My 9 year old Brittany "Gromit" his grandfather is Wallace, was trained to go on the fore deck early on when he was a pup but we have been boatless since until this past summer and while out sailing the first day I worried about getting Gromet ashore after about 5 hours sailing but Gromet remembered and knew just where to go!

Since however, and while cruising, I take him ashore in the tender as often as possible. He's a great boat dog, sea legs and all!


----------



## mikeedmo (May 26, 2005)

Another "2 cents" for adding a puppy to your family. I agree with the concensus that you're truly saving a life by rescuing a pet from the pound or a breed specific rescue DON'T BUY FROM A PET STORE. BUT, it is not humane to the dog to add them to your family if you're planning on being away from land for extended periods of time.

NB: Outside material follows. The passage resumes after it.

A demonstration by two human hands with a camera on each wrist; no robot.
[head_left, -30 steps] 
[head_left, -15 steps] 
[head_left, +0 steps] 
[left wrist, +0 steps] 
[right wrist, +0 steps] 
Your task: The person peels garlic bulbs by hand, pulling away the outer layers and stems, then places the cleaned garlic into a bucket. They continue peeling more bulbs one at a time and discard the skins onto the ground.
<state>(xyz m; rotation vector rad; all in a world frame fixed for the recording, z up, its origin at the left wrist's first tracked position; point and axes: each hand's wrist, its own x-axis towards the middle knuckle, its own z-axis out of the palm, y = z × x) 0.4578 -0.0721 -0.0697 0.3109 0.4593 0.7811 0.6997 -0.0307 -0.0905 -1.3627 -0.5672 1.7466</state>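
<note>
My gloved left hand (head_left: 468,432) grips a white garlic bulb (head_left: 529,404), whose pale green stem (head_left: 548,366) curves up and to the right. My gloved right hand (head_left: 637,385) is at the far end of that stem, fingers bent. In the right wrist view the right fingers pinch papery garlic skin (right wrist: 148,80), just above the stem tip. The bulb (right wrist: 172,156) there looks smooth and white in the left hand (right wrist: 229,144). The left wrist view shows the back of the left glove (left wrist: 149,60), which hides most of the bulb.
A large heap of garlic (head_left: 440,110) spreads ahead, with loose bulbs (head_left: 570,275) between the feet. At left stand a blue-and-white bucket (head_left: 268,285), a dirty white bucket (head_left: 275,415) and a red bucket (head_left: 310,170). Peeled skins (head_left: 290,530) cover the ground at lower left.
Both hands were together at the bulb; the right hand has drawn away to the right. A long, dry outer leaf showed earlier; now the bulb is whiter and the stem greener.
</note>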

To really be fair to the dog you should only adopt him if you're coastal cruising and will give him the ability to get to shore at least 2x a day. If you're going to be blue-water cruising think about an alternative like a cat (ugh) or even a parrot with dog like personalities. Small pups (jack russell types) are appropriately sized but their energy levels don't make them good pets in tight environments (thats why they are so popular with the horse folks... lots of energy). We're presently dealing with two geriatric dobies and one 2 year old Hurricane Wilma adoption that we're hoping converts to a boat dog for our winter migration to the Keys. If we're going to be off-shore for more than a day or so we put the dogs best interests first and have a dog sitter stay at the house!!!! Good Luck!!


----------



## K9piper (Oct 21, 2006)

True Blue,
The passing of a pet is a hard time for all involved as the pet brings so much happiness into the family circle. The second hardest thing is to go out and find a NEW pet. sometimes when we do just that we tend to think the pet will be just as good as the one that has passed. Before you start give yourself some time to get over the past animals passing.
When you are emotionally ready to once again have a pet enter your life understand that dogs (pets) are like people and each is different tann the other.
On a boat it is up to you what sort of dog to have on board. I have two Bernese Mountain Dogs. The oldest is 3 and about 100 lbs, the youngest is now II mos and about 60 lbs. Our boat is a Mac 26M. A lot of dog for a little boat. It is just me and the bride and the two dogs.
Having trained dogs for 37 years for the FED Gov I found out that all training takes time and you need positive reinforcement to bring out the correct behavior.
If you have house trained your dog use the same method that you used before but bring it down to the boat limitations just like the house training. Think of the boat as the house. Keep in mind that the only place for the dog to go is on the boat while underway. Segrate and area of the boat where you can let the dog go , a place that is not in your way and easy to keep clean. Find a way to give the dog a safe area to go and make sure you are there in case of a problem. Make sure the animal also wears a PFD in case it takes a swim. Keep an eye on the dog for signs of distress or signs of having to go. take the animal to that area, let it do it's thing, praise the animal and give it a treat for a good job. Now clean the area. you might want to use a prescented item to get the idea where to go so Fido can please you.
Attempt to give the animal enough time on shore before you cast off. While under way watch the animal for signs of needed relief. Give the animal shore time when you can. Monitor and control food and water intake remembering what enters has to leave at sometime. If the animal has an accident don't get crazy just correct the animal by taking it to it safe area and praise it if it voids itself.
It takes time and in time the animal will accomplish what you want it to do. Keep in mind that a pup normally can hold itself about one hour for each hour alive. Example my Berner pup is now and can or expected to hold tight up to 11 hours depending on it's intake. We never go that distance as I feel it is to much to ask but it can be done. Sometimes you will find that a ***** has a bladder that might not be fully functional or even a tad weaker than a male the same age. On the other hand a non neutered male has the tendency to mark its area.
So all in all, get a dog box, puppy pads ,outdoor carpet even a presoiled carpet (2x3 0r 3x3 ft section) from home and use it on the deck of the boat. When the animal voids wash it with water over the side, let dry and reuse. Attaching some roap helps in the washing as well as securing the item. Praise the animal when it voids in its safe area and correct it when it has an accident.
Good luck and when all is done you and the pup will live on a happy note

K9Piper


----------